Ultimate Workout 36: Cuando 100 Adolescentes Parten en Misión

¿Qué obtienes cuando juntas a 100 adolescentes de más de diez países, en seis sitios de proyecto para un viaje misionero? ¡El proyecto Ultimate Workout de Maranatha para adolescentes!

Este viaje anual, exclusivo para voluntarios de 14 a 18 años, culminó su 36va edición en julio, en la República Dominicana, dónde 139 voluntarios llegaron para servir. Establecidos en la parte sur del país caribeño, los adolescentes ayudaron a construir los muros de bloques de dos iglesias, Torre de Salvación y La Guama II. Otros equipos pintaron dos iglesias, dirigieron la Escuela Bíblica de Vacaciones (EBV) para cientos de niños y se unieron a otras actividades de extensión, como la recolección de basura comunitaria o la distribución de alimentos. Por otro lado, un equipo médico dedicado brindó atención a 473 pacientes en varios sitios.

Además del trabajo y las actividades de extensión, un componente importante de Ultimate Workout es el desarrollo espiritual. Cada mañana comenzaba con un tiempo de reflexión y estudio de las Escrituras. Por las noches, los participantes disfrutaban una adoración poderosa y predicación sobre el tema "Marcado Por El Nombre". Como resultado, 16 adolescentes y dos miembros del personal adulto entregaron sus vidas a Cristo y fueron bautizados en el mar.

Abigail Hernández fue una de las jóvenes voluntarias que decidió dar el paso del bautismo.

"Me di cuenta de que en mi vida me ha faltado compromiso. No quería comprometerme con Dios, pero al estar aquí en [Ultimate Workout], realmente me ayudó a entender por qué debería conectarme y comprometerme".

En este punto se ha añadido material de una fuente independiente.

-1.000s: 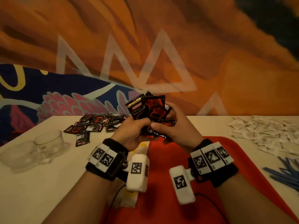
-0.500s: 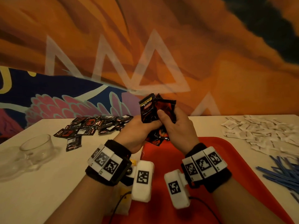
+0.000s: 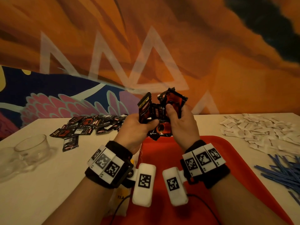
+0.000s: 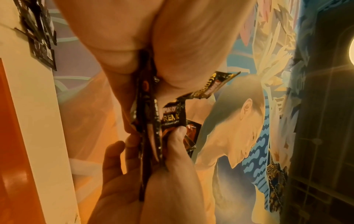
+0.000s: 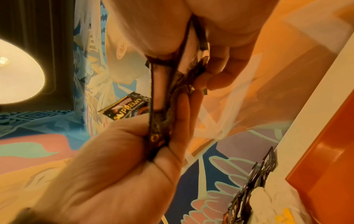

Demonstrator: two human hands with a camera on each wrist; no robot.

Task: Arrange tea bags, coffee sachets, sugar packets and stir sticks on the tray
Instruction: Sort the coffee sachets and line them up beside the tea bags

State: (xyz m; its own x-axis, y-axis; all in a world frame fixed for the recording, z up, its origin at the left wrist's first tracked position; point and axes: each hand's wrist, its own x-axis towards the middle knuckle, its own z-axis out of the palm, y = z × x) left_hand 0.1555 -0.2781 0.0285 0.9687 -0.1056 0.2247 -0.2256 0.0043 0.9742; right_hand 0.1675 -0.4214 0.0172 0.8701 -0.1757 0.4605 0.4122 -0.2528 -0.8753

Un proyecto que ha continuado durante tantos años claramente tiene una buena razón para perdurar, pero 36 años representan mucho tiempo en un mundo que cambia rápidamente. Los adolescentes de hoy son una generación completamente diferente de la que existía hace casi cuatro décadas. Sus necesidades, deseos, preguntas y realidades se han modificado y adaptado a lo largo de los años.

"Sentí algo diferente en este viaje", dice Dina Ramírez, gerente internacional de voluntarios de Maranatha. "La dinámica de los chicos y su energía han cambiado en los últimos años. Muchos de ellos lidian con preguntas espirituales, pero también con preguntas de identidad, valía y propósito. Están buscando un lugar donde sentirse seguros y valorados".

"A veces siento que podría desaparecer y no haría ninguna diferencia", dice el voluntario Daniel Nadler. "Pero al pasar por este viaje, Dios realmente me mostró que [otros] todavía pueden amarme y que puedo tener un impacto".

La experiencia de adoración cuidadosamente preparada, guiada por mentores seleccionados cuidadosamente, ayuda a proporcionar un espacio para conversaciones sobre la fe y la vida en general. A través de estos momentos espirituales diarios, adolescentes como Abigail y Daniel se inspiran a tomar decisiones de fe en favor de Cristo y encontrar valor en quienes son.

El programa también incorpora actividades sociales para facilitar la conexión y la pertenencia entre los voluntarios. Todo esto, combinado con el trabajo diario de trabajar codo a codo, hace que los adolescentes comiencen a estrechar lazos muy rápidamente. En el proyecto de este año, se podía encontrar a los voluntarios jugando al futbolín y al tenis de mesa a las 5 a.m. en los terrenos de sus alojamientos en el campus.

"No pensé que iba a hacer tantos amigos, pero hice muchos amigos aquí. Conocí a muchas personas diferentes de todas partes. Todos los chicos son tan dulces. Simplemente, es realmente agradable", dice Aaliyah Bennett, voluntaria. "Es refrescante entrar en un nuevo ambiente, no estar en el mismo lugar todo el tiempo, sabes, es simplemente refrescante. Yo diría que lo recomiendo, 10 de 10".

Durante más de tres décadas, Ultimate Workout ha brindado a los adolescentes en edad de escuela secundaria la oportunidad de ejercitar sus músculos físicos y espirituales. Alejados de lo electrónico, los padres y otras comodidades familiares, los voluntarios se adentran en el campo misionero en busca de una nueva perspectiva sobre el mundo, las relaciones y Dios. 

Durante el proyecto, los voluntarios viven en condiciones espartanas mientras construyen una iglesia o escuela, coordinando actividades para el alcance a la comunidad local y fortaleciendo su conexión personal con Jesucristo.